**What to do**
Repeat every entry in full. Match each line exactly.

Stored data entries
+===+
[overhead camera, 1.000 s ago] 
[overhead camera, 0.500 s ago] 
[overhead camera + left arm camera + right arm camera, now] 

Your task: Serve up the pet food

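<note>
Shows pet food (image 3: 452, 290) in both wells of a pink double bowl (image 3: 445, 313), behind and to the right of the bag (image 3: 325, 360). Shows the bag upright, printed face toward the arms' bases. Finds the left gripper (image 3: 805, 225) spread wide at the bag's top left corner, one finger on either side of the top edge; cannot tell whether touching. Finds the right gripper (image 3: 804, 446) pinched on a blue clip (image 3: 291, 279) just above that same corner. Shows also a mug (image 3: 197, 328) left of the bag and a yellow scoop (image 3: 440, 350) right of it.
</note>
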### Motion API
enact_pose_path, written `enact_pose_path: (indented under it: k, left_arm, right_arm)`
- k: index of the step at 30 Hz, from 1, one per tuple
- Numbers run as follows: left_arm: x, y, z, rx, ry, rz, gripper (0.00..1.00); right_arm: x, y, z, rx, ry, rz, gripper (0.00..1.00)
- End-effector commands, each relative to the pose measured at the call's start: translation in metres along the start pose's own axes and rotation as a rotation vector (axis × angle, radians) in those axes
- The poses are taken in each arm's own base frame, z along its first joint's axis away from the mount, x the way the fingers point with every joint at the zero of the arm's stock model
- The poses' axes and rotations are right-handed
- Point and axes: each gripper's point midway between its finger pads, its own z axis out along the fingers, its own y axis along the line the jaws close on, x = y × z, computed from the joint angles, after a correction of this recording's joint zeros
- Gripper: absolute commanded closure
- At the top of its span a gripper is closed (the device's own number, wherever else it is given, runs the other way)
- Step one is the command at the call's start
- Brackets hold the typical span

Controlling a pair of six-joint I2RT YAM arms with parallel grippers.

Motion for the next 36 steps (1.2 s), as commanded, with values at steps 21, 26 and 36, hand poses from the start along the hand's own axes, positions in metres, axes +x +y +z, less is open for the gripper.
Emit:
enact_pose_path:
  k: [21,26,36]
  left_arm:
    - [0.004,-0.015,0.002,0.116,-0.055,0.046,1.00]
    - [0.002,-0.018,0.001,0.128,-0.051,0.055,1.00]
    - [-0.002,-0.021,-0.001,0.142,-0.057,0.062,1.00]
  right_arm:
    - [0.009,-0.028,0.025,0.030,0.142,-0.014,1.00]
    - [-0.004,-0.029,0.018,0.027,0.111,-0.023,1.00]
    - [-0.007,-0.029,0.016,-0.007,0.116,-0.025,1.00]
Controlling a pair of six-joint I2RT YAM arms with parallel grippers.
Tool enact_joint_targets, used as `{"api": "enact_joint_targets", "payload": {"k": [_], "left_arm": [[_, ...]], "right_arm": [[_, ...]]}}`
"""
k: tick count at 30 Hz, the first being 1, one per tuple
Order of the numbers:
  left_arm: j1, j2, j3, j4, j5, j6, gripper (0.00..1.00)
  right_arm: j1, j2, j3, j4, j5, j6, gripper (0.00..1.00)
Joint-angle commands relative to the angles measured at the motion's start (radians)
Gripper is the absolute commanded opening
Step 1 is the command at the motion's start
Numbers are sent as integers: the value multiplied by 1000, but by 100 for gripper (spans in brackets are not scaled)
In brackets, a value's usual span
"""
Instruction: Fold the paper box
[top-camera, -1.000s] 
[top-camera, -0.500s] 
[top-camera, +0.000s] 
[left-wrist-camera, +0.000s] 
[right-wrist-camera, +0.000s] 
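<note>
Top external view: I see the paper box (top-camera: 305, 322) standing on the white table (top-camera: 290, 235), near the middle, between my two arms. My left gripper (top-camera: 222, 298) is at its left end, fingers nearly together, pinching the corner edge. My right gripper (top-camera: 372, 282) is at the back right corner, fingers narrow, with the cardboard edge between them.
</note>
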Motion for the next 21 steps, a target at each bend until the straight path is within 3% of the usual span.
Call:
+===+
**Response to the task**
[overhead camera, 1.000 s ago] 
[overhead camera, 0.500 s ago] 
[overhead camera + left arm camera + right arm camera, now] 

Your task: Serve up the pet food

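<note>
Shows pet food (image 3: 452, 290) in both wells of a pink double bowl (image 3: 445, 313), behind and to the right of the bag (image 3: 325, 360). Shows the bag upright, printed face toward the arms' bases. Finds the left gripper (image 3: 805, 225) spread wide at the bag's top left corner, one finger on either side of the top edge; cannot tell whether touching. Finds the right gripper (image 3: 804, 446) pinched on a blue clip (image 3: 291, 279) just above that same corner. Shows also a mug (image 3: 197, 328) left of the bag and a yellow scoop (image 3: 440, 350) right of it.
</note>
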### Motion API
enact_pose_path, written `enact_pose_path: (indented under it: k, left_arm, right_arm)`
- k: index of the step at 30 Hz, from 1, one per tuple
- Numbers run as follows: left_arm: x, y, z, rx, ry, rz, gripper (0.00..1.00); right_arm: x, y, z, rx, ry, rz, gripper (0.00..1.00)
- End-effector commands, each relative to the pose measured at the call's start: translation in metres along the start pose's own axes and rotation as a rotation vector (axis × angle, radians) in those axes
- The poses are taken in each arm's own base frame, z along its first joint's axis away from the mount, x the way the fingers point with every joint at the zero of the arm's stock model
- The poses' axes and rotations are right-handed
- Point and axes: each gripper's point midway between its finger pads, its own z axis out along the fingers, its own y axis along the line the jaws close on, x = y × z, computed from the joint angles, after a correction of this recording's joint zeros
- Gripper: absolute commanded closure
- At the top of its span a gripper is closed (the device's own number, wherever else it is given, runs the other way)
- Step one is the command at the call's start
- Brackets hold the typical span

Controlling a pair of six-joint I2RT YAM arms with parallel grippers.

Motion for the next 36 steps (1.2 s), as commanded, with values at steps 21, 26 and 36, hand poses from the start along the hand's own axes, positions in metres, axes +x +y +z, less is open for the gripper.
Emit:
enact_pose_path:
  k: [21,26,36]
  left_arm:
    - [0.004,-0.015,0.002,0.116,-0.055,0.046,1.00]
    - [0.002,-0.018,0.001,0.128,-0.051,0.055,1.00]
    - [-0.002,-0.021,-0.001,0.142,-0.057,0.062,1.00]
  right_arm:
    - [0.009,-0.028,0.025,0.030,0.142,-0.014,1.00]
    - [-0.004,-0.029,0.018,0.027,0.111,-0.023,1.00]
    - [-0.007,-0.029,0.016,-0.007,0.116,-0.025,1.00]
Controlling a pair of six-joint I2RT YAM arms with parallel grippers.
Tool enact_joint_targets, used as `{"api": "enact_joint_targets", "payload": {"k": [_], "left_arm": [[_, ...]], "right_arm": [[_, ...]]}}`
"""
k: tick count at 30 Hz, the first being 1, one per tuple
Order of the numbers:
  left_arm: j1, j2, j3, j4, j5, j6, gripper (0.00..1.00)
  right_arm: j1, j2, j3, j4, j5, j6, gripper (0.00..1.00)
Joint-angle commands relative to the angles measured at the motion's start (radians)
Gripper is the absolute commanded opening
Step 1 is the command at the motion's start
Numbers are sent as integers: the value multiplied by 1000, but by 100 for gripper (spans in brackets are not scaled)
In brackets, a value's usual span
"""
Instruction: Fold the paper box
[top-camera, -1.000s] 
[top-camera, -0.500s] 
[top-camera, +0.000s] 
[left-wrist-camera, +0.000s] 
[right-wrist-camera, +0.000s] 
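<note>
Top external view: I see the paper box (top-camera: 305, 322) standing on the white table (top-camera: 290, 235), near the middle, between my two arms. My left gripper (top-camera: 222, 298) is at its left end, fingers nearly together, pinching the corner edge. My right gripper (top-camera: 372, 282) is at the back right corner, fingers narrow, with the cardboard edge between them.
</note>
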Motion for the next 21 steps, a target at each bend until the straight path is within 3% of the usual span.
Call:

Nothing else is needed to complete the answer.